- _TO DO_
Produce exactly the lines starting at the one containing "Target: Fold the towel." and ending at the last line of the material, with nothing added.

- _EXTRACTED DATA_
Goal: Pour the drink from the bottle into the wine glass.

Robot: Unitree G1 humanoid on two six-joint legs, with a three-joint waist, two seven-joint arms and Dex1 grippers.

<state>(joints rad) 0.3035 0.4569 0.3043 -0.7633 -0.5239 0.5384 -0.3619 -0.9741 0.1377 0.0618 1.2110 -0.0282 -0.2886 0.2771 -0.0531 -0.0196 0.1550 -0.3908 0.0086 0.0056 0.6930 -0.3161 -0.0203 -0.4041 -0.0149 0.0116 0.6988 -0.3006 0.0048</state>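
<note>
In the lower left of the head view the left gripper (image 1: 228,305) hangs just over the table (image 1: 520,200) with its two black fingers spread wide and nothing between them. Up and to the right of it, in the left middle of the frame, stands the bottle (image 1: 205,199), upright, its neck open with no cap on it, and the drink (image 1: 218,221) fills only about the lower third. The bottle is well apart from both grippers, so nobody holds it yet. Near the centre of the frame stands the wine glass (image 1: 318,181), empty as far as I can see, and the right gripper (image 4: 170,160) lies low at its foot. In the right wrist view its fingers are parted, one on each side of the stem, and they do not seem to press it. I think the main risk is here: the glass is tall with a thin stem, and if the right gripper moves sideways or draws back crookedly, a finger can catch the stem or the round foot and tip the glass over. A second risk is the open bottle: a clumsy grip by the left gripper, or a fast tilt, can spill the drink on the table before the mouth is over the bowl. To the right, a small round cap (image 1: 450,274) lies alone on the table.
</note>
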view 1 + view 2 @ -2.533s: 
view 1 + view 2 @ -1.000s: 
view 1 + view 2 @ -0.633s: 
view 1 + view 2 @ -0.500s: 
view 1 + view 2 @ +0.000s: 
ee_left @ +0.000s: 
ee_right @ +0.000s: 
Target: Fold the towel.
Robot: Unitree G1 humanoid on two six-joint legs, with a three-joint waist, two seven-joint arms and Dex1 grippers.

- _PROBLEM SOLUTION_
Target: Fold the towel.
Robot: Unitree G1 humanoid on two six-joint legs, with a three-joint waist, two seven-joint arms and Dex1 grippers.

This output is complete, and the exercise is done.